1st President of Abkhazia
- In office 26 November 1994 – 12 February 2005 (10 years, 78 days)
- Vice President: Valery Arshba
- Preceded by: Office established
- Succeeded by: Sergei Bagapsh

First Secretary of the Communist Party of Abkhazia
- In office 8 November 1990 – 27 December 1991 (1 year, 49 days)

Chairman of the Supreme Soviet of Abkhazia
- In office 1990–1994

Deputy of the Supreme Soviet
- In office 1987–1989

Personal details
- Born: 14 May 1945 Lower Eshera, Sukhumi District, Abkhazian ASSR, Georgian SSR, USSR
- Died: 4 March 2010 (aged 64) Moscow, Russia
- Party: Apsny
- Spouse: Svetlana Jergenia

= Vladislav Ardzinba =

Soviet-Abkhaz politician; President of Abkhazia (1945-2010)

Vladislav Ardzinba (Владислав Арӡынба, ვლადისლავ არძინბა; 14 May 1945 – 4 March 2010) was an Abkhaz historian and politician who served as the first de facto president of Abkhazia.
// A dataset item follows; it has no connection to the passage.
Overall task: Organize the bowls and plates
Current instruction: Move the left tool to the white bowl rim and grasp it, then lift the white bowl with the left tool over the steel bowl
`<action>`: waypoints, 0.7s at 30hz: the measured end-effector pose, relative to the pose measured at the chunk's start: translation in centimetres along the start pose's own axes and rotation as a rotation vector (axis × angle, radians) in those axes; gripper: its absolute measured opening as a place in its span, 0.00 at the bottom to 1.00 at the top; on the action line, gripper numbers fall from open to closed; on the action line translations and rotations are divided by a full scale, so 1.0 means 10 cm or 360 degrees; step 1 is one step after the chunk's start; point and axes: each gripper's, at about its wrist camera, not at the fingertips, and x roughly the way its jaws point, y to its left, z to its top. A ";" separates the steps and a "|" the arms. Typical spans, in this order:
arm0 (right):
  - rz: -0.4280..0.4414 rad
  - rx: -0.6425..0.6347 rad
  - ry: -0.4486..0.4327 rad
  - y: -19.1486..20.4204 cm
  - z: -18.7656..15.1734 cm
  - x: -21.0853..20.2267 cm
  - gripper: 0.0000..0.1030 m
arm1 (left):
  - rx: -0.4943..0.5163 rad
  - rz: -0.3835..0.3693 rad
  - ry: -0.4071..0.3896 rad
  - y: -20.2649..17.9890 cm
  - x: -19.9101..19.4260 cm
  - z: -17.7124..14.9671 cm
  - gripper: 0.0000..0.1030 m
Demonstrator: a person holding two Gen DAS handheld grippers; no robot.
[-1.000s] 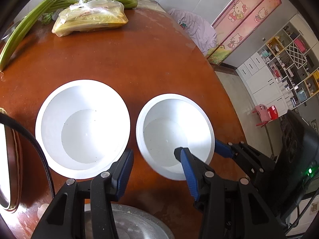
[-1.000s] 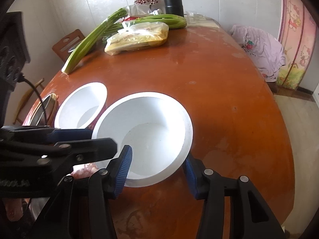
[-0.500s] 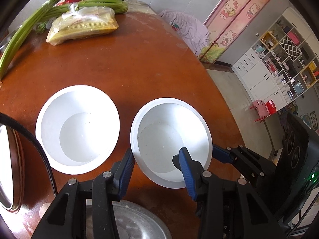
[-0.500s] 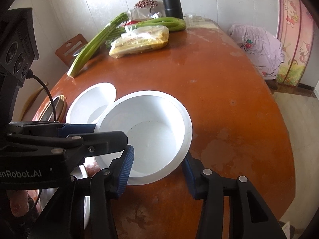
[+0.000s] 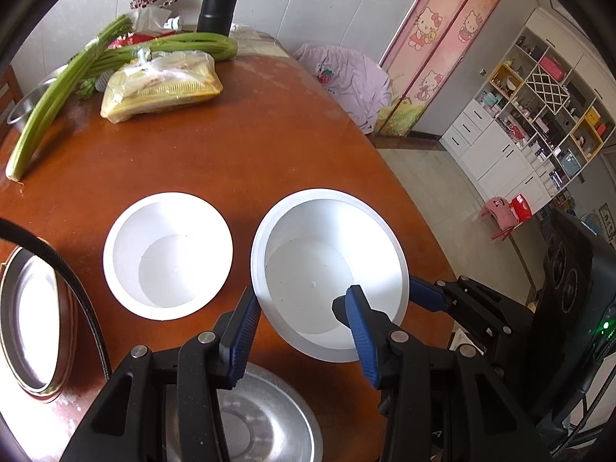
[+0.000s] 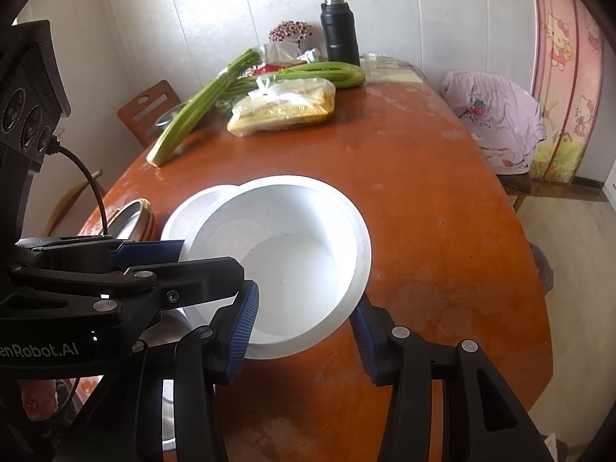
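Observation:
Two white bowls are on the brown table. The right bowl (image 5: 329, 269) is tilted and lifted off the table. My left gripper (image 5: 302, 327) grips its near-left rim, one finger inside and one outside. My right gripper (image 6: 304, 327) grips its near-right rim the same way; the bowl also shows in the right wrist view (image 6: 285, 261). The second white bowl (image 5: 167, 256) rests on the table just to the left, partly hidden behind the lifted bowl in the right wrist view (image 6: 181, 219).
A metal plate (image 5: 265, 423) lies under the left gripper. A metal dish on a brown plate (image 5: 30, 319) sits at the far left. Green stalks (image 5: 57, 92), a bagged food packet (image 5: 161, 84) and a black flask (image 5: 217, 0) stand at the table's far end.
Both grippers have closed on the right bowl's rim and lifted it, tilting it and bringing it toward the left bowl. The left gripper shifted from between the bowls onto this one.

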 end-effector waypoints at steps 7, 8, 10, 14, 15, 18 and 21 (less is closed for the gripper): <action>0.0005 -0.0026 -0.0038 0.15 -0.04 -0.15 0.48 | 0.0014 0.0006 -0.0049 -0.01 -0.22 -0.12 0.44; 0.0012 -0.0025 -0.0040 0.17 -0.06 -0.17 0.48 | 0.0015 0.0008 -0.0055 0.00 -0.25 -0.14 0.44; 0.0018 -0.0030 -0.0047 0.23 -0.07 -0.19 0.48 | 0.0019 0.0014 -0.0068 0.01 -0.30 -0.19 0.44; 0.0017 -0.0047 -0.0056 0.33 -0.09 -0.23 0.48 | 0.0021 0.0019 -0.0091 0.04 -0.41 -0.26 0.44; 0.0016 -0.0054 -0.0059 0.36 -0.10 -0.24 0.48 | 0.0019 0.0019 -0.0096 0.06 -0.44 -0.28 0.44; 0.0015 -0.0074 -0.0064 0.45 -0.12 -0.26 0.48 | 0.0017 0.0024 -0.0112 0.10 -0.51 -0.33 0.44; 0.0017 -0.0090 -0.0069 0.54 -0.14 -0.27 0.48 | 0.0012 0.0027 -0.0127 0.15 -0.58 -0.38 0.44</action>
Ardzinba led Abkhazia to de facto independence in the 1992–1993 War with Georgia, but its de jure independence from Georgia remained internationally unrecognised during Ardzinba's two terms as President from 1994 to 2005. His government orchestrated ethnic cleansing of Georgian civilians in Abkhazia in 1993.

A noted specialist in Hittitology, he was a member of the first parliament to be elected democratically in the Soviet Union in 1989.

==Early life and career==
Vladislav Ardzinba was born in the village of Lower Eshera, Sukhumi District, Abkhaz ASSR, Georgian SSR, Soviet Union, to a Muslim Abkhaz family. After graduating from the Historical Department of the Sukhumi Pedagogical Institute, Ardzinba studied at the Tbilisi State University, where he received a doctoral degree. He then worked for eighteen years in Moscow specialising in ancient Middle Eastern civilizations under Yevgeniy Primakov, then head of the Institute of Oriental Studies in Moscow, and later Russian foreign and Prime Minister. He then returned to Sukhumi and he served there as the director of the Abkhazian Institute of Language, Literature and History from 1987 until 1989, when he was elected a Deputy to the Supreme Soviet of the Soviet Union from Gudauta. From there, he was involved closely with national issues, including Abkhazia, and quickly emerged as one of the most active proponents of the Abkhaz secessionist cause. While a deputy to the USSR Supreme Soviet, Ardzinba forged close ties with the hardliners in Moscow, particularly with the parliamentary chairman Anatoly Lukyanov and other members of the hardline communist groups in Moscow that were responsible for the August 1991 coup attempt.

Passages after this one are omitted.